Triple-bottom-line decision-making: a consideration of confluence

By Alexander Quinn

The stakes have never been higher. Governments have always had wide-ranging responsibilities. But today, they’re at whole new levels, sometimes for things that were barely on their radar screens a few decades ago. Like new kinds of mass transit that people actually use and can afford. Well-appointed, energy-efficient infrastructure that can multipurpose; responsible, thoughtfully designed city growth; and broader, more stringent, and sustainable environmental protection.

Decisions about these things have the potential to make our lives better. Our cities more attractive to investment and development. Our natural environments stronger, healthier, and more sustainable.

Or not.

With so much riding on outcomes, considering different options is serious business. It can’t be allowed to happen in a vacuum. We know too much. We’re too aware of ripple effects and the downstream repercussions of not getting it right. The best strategy may be to buy a little insurance up front and invest in the decision-making process itself.

We’ve found a way to do exactly that.

The triple-bottom-line(TBL) framework is a tool for developing, evaluating, and comparing big, complex solutions to many of our modern problems. TBLs promote balanced decisions that generate the highest value, weighing the specific infrastructure need against public goals set by local governments.

With a customized model and a standard questionnaire to list the essentials, project managers can complete assessments and upload them to a centralized database. The program’s decision-support platform pools multiple criteria, applying consistent rules to information and coming up with viable alternatives. Options can be compared to those of other groups of projects—maybe similar ones in different locations, or ones that share some of the same key elements or considerations as yours. Then, it delivers visual representations of potential impacts, sorted the way you want to see or analyze them.

It starts with you identifying factors or components that the TBL framework assigns to one of three areas.

Profitability

Construction expenses, project delivery costs, implementation risks, and financing are some of the obvious issues relating to capital budgets and overall profitability. Operations and maintenance, renewals and replacements, grants or revenue are ongoing factors.

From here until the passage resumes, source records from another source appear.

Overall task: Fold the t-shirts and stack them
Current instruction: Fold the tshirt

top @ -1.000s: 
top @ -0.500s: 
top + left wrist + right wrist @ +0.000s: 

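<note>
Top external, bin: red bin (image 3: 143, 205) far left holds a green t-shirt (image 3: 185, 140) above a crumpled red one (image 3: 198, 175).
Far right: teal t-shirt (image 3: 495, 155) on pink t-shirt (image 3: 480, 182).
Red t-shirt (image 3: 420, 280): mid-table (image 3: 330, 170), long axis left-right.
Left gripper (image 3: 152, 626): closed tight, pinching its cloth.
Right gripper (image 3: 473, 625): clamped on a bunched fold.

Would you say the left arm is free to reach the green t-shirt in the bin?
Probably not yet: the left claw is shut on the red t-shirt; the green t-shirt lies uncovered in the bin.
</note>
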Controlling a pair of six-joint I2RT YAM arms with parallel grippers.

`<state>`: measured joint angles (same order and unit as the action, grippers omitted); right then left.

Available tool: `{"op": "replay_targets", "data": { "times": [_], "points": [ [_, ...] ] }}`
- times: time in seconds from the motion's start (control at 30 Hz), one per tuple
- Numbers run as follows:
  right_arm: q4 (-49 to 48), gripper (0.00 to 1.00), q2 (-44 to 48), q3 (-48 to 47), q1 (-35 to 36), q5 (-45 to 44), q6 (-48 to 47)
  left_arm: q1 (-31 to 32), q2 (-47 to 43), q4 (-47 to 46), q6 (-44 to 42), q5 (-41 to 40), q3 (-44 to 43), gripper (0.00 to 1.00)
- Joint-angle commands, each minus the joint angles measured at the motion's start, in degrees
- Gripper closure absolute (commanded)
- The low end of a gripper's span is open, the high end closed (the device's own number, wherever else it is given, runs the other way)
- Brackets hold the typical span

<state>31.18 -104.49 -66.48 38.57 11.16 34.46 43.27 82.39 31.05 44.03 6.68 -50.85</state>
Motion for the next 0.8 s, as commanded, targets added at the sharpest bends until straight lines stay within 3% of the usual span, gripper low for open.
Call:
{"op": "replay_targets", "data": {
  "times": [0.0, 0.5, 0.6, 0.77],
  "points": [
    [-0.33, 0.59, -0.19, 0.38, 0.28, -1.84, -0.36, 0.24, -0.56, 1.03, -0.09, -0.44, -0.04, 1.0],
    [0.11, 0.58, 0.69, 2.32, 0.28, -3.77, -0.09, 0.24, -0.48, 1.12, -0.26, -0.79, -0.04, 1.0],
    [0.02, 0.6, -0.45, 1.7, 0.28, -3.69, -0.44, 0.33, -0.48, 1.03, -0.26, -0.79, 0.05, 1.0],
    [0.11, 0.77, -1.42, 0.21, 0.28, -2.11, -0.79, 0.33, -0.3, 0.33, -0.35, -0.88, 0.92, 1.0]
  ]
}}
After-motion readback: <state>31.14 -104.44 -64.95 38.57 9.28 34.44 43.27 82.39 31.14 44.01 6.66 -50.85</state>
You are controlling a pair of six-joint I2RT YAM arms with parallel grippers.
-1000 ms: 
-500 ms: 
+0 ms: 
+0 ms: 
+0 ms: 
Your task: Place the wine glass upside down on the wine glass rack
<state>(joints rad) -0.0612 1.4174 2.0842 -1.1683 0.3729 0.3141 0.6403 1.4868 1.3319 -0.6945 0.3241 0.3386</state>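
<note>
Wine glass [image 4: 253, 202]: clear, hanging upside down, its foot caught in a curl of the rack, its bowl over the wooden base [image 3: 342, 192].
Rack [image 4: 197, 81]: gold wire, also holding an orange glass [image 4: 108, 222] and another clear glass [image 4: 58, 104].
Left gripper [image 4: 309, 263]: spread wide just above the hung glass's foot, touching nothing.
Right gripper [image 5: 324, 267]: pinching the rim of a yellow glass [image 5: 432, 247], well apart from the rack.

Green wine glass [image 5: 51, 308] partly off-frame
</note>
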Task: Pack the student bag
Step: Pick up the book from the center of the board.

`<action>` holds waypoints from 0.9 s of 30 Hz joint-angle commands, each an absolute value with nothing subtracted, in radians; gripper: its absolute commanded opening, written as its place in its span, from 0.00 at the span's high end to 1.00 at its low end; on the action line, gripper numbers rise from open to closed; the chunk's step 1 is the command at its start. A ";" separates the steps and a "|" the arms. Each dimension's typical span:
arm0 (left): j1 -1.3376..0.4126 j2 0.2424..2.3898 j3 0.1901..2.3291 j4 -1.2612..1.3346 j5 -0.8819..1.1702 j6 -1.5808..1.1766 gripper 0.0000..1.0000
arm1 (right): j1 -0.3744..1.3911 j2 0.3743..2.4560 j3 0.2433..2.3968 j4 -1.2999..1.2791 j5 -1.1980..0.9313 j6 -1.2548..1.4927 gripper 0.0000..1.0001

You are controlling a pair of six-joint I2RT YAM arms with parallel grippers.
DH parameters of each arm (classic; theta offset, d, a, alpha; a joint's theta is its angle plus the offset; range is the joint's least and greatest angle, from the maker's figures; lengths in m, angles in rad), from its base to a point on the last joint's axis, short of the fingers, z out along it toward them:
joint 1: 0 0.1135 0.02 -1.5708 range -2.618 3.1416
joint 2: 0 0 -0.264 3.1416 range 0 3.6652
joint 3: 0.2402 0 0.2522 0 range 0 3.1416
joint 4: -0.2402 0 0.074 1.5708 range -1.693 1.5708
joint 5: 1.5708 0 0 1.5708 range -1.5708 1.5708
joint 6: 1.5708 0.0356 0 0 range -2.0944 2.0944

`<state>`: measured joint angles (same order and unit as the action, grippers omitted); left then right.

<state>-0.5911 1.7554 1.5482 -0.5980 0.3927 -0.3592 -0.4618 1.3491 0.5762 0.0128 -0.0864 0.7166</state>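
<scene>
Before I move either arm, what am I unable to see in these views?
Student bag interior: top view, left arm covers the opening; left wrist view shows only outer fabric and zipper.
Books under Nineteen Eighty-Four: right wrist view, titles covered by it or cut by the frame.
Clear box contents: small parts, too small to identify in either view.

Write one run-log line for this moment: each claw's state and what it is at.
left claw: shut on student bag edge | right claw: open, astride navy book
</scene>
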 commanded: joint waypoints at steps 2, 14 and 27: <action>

In the TBL paradigm, funding can often improve or be stretched. Planning for structures or measures to reduce flood damage, for instance, can mean insurance savings for the municipality, region, or government, as well as the people living there. In other words, TBL evaluates the entire financial life cycle of the infrastructure investment, setting a standardized evaluation method to let very different project investments be compared to one another.

Environment

The TBL method helps spotlight broader benefits. While not always the case, many infrastructure investments can combine natural elements that increase the local biodiversity of plants, small animals, and birds. Especially when green corridors become the connective tissue between two large natural areas.

Can plans for a sewer system be extended to manage storm water? Can installing a natural filtration system also serve local fauna and provide habitat corridors? Conscious consideration of these additional benefits can lead to additive infrastructure investments that embed solutions for climate, local air quality, and cleaner water in the long-term, often with marginal impacts on project costs.

Social licence

Urban areas can become better social climates. Greater population densities mean more services and a better blend of mixed-use housing. Low-income communities can have more affordable choices for getting to work and finding places to shop. Seniors can get to transit more easily, accessing health care and recreation to counter isolation and loneliness.

With any project, your specific considerations are slotted into one of these areas. But it doesn’t end there. The three areas connect. They overlap and influence each other. The actual number of items and the weights assigned to each is not part of the TBL exercise. Those things vary, project by project; area by area. Different cities attach their own values to the importance of housing, jobs, education, and equity. A TBL approach can’t apply the same social categories and weights to every area. So the model needs to be customized to reflect local values that are clearly established by the jurisdiction. Hatch’s TBL model lets cities establish their own categories and hierarchy for considering the societal consequences of investments, giving it local credibility.

The Green Line, a major light-rail transit program in Calgary, Canada, is a prime example. The project will deliver multiple benefits, as well as cut commute times for workers. Property values are increasing for owners served by the transit line. Air pollution is dropping as people travel less by car, and public health is improving as transit users do more walking and bicycling to and from the stations. Areas are becoming more attractive for businesses, too, as mixed-use urban environments served by transit attract young and productive workers.

The Green Line isn’t just providing broader advantages to the city. It’s specifically aligning with issues around equity, focusing benefits on those who need them most. There’s more money in people’s pockets, more efficient use of government funds, and more healthy communities.

The TBL allows the city to optimize its investments without compromising the core purpose of the infrastructure asset. Simply put, it’s a robust data-analysis tool that helps decision-makers build more balanced and more sensitive solutions.

The TBL works because it forces a consideration of confluence. It’s a multicriteria decision-support platform that looks at all the pieces at the same time, and how they relate to one another. In any set of circumstances, it shows how projects can generate the highest value in environmental improvement, social benefit, and economic gain. It points the way to balanced decisions about where to invest funds and the impact those investments may ultimately have.

It’s a model for doing more, and doing it in a more data-driven, analytical way. Climate action plans; vibrant, safe communities with prospects for growth; and ways to finance them. Win. Win. Win.